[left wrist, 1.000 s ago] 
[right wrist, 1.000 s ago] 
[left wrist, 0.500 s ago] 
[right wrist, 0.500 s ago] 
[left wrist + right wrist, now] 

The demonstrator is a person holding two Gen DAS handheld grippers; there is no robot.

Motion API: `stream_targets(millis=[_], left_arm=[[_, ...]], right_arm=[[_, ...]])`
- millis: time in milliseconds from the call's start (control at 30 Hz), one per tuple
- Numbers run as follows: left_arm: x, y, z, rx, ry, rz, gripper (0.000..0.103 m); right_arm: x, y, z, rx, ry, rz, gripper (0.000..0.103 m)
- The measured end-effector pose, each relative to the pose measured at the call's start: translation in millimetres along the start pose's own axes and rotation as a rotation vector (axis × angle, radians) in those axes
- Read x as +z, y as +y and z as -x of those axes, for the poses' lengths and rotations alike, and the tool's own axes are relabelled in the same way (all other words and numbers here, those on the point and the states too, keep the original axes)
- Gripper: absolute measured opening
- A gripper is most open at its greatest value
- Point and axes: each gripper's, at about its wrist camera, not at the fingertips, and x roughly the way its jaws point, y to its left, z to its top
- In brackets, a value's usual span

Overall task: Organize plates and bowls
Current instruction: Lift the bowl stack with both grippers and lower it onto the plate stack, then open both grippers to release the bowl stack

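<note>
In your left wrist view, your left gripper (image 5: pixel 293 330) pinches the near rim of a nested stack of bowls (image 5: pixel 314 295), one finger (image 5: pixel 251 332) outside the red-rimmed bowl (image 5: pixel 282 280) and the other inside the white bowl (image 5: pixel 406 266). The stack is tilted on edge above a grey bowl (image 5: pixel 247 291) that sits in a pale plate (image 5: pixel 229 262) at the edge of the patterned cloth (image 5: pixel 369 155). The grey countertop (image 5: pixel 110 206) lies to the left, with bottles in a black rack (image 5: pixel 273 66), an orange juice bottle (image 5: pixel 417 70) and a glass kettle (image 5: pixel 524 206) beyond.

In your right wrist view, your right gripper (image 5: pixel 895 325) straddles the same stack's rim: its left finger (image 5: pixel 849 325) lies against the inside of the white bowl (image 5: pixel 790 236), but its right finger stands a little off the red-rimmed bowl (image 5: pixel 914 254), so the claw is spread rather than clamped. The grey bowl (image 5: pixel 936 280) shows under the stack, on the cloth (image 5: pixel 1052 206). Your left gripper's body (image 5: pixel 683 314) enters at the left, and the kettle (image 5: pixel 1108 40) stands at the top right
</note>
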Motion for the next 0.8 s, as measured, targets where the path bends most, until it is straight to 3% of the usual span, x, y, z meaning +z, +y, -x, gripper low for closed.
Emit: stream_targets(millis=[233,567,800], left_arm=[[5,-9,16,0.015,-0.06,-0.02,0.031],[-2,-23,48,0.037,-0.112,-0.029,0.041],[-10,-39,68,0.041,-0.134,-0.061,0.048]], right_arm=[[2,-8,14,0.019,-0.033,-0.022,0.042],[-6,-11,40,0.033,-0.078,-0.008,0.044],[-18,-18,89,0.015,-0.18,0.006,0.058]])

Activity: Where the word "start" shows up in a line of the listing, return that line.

Exercise answer:
- millis: time in milliseconds from the call's start (control at 30 Hz), one per tuple
- The measured end-effector pose, each relative to the pose measured at the call's start: translation in millimetres along the start pose's own axes and rotation as a rotation vector (axis × angle, radians) in those axes

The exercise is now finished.